In Cincinnati, a few years ago, the dog catchers spent lots of time in wealthy areas where people had several acre homesteads. It was an offense for dogs to run loose but on such property (this was before "invisible fences") there almost never was anyone complaining. I grew up in such an area and peoples' dogs were often unrestrained. The lady across the street was ticketed 5 times in two years for her little poodle being apprehended on our PRIVATE lane by the dog warden. She, the divorced wife of a guy who died with a net worth of 5 B got pissed and hired a well known civil rights attorney and sued. turned out there had not been a single complaint from the neighbors about her poodle (she lived on a five acre lot next to an uninhabited 20 acre creek bed and woods).

the lawsuit discovery determined that dozens of citations were issued in this part of Cincinnati which was extremely low crime and very high property values.

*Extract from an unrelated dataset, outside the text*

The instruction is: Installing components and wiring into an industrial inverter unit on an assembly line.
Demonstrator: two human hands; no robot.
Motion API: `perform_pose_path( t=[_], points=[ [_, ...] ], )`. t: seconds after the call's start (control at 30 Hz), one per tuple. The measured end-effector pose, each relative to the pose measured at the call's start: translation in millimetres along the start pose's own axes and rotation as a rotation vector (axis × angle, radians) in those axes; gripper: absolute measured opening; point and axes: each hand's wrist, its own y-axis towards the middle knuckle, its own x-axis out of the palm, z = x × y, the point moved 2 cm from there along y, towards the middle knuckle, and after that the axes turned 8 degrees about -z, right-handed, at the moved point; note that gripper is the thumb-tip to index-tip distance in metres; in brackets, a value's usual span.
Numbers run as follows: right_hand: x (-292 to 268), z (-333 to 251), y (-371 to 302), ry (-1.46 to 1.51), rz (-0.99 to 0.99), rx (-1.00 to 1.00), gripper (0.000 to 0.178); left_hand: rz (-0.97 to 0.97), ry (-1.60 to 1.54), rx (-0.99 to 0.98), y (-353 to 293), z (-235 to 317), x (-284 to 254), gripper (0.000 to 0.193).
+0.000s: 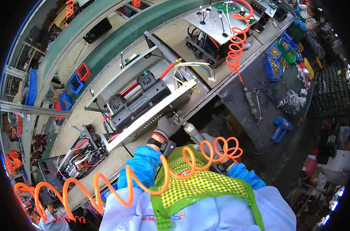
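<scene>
My right hand (212, 144), in a grey glove, is wrapped round a grey pneumatic screwdriver (191, 130) whose bit points up and left. My left hand (168, 126), also gloved, is beside the bit at the near side panel (147, 120) of a metal chassis. Its fingers look pinched together by the bit tip; what they hold is too small to make out. Inside the chassis lies a black twin-cylinder compressor (140, 101) with a red hose (167, 71) at its far end. A bundle of white wires (194, 64) hangs over the panel's right end.
An orange coiled air hose (168, 169) crosses in front of my arms. Right of me, a dark table (255, 104) carries another air screwdriver (250, 101), a wrench (258, 105), a blue heat gun (281, 128) and blue bins of brass fittings (273, 69). Another opened unit (73, 163) stands at left.
</scene>
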Motion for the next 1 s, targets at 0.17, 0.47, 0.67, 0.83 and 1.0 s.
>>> perform_pose_path(
  t=[0.17,0.47,0.67,0.83,1.0],
  points=[
    [12,22,12,0.084,-0.022,0.122,0.025,-0.021,-0.123,-0.042,1,2,7,0.043],
    [24,21,8,-0.047,-0.015,-0.012,0.021,-0.035,-0.151,-0.076,-8,11,-5,0.044],
    [27,34,5,0.047,0.008,0.057,0.022,0.06,-0.105,-0.051,2,-1,14,0.041],
    [31,46,10,0.057,-0.012,0.118,0.023,0.006,-0.058,-0.055,5,-2,13,0.041],
    [47,77,19,0.052,-0.112,0.071,0.048,-0.061,0.036,0.029,9,12,-14,0.042]
  ],
)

Areas where dopers kept pit bulls for protection against other dopers etc couldn't find a dog warden with a search warrant despite numerous complaints

turned out that the dog catchers figured millionaire socialites would pay big fines for their prize pooches to be returned but dopers selling crystal meth in the east end or crack bosses in over the rhine wouldn't even admit to owning a viscous pit bull that the dog catcher snatched up
 
So then if you can afford the fine feel free to do the crime? I can drive drunk all I want because I'm a millionaire huh? I can do 150 in my Porche down the freeway because **** you I'm a CEO? But if you're a bit late you have to decide if you want to push it to ten over to get to work on time, and risk getting a ticket that might actually cost you more money than you'll even make in a day.

where I was the prosecutor-doing 150 would be reckless driving and a couple offenses like that would be a mandatory loss of your license for a year on top of the fines. IN many states, including Ohio, first time DUI is 3 day mandatory jail time or incarceration in a treatment program, loss of driving privileges for 6 months and 6 points on your license. Plus your insurance rates go way up. In ohio, 12 points within I believe a year (its been 28 years since I last dealt with this) means mandatory loss of your license on top of whatever the DUI sentence is for an additional year.

in many states, multiple DUIs=lifetime ban on driving, felony conviction and a year or more in prison
 
Should fines for traffic offenses be based on how much wealth the offender has? So I voted yes.

One way I've always kind of looked at traffic fines is that they're less of a punishment and more of a tax. You're increasing the danger on our roadways by a certain amount, and you have to pay a fee for doing that.

Fines for punishment don't often do a whole lot to deter many things because the person committing the crimes doesn't expect to get caught. In places where police patrol often enough to really catch speeders there's usually so much traffic around that you can't really speed that much even if you wanted to. In many cases pulling the driver over and having your cars sitting on the side of the road is probably more dangerous than whatever they're doing.
 
No. Why should one person pay more for the same crime?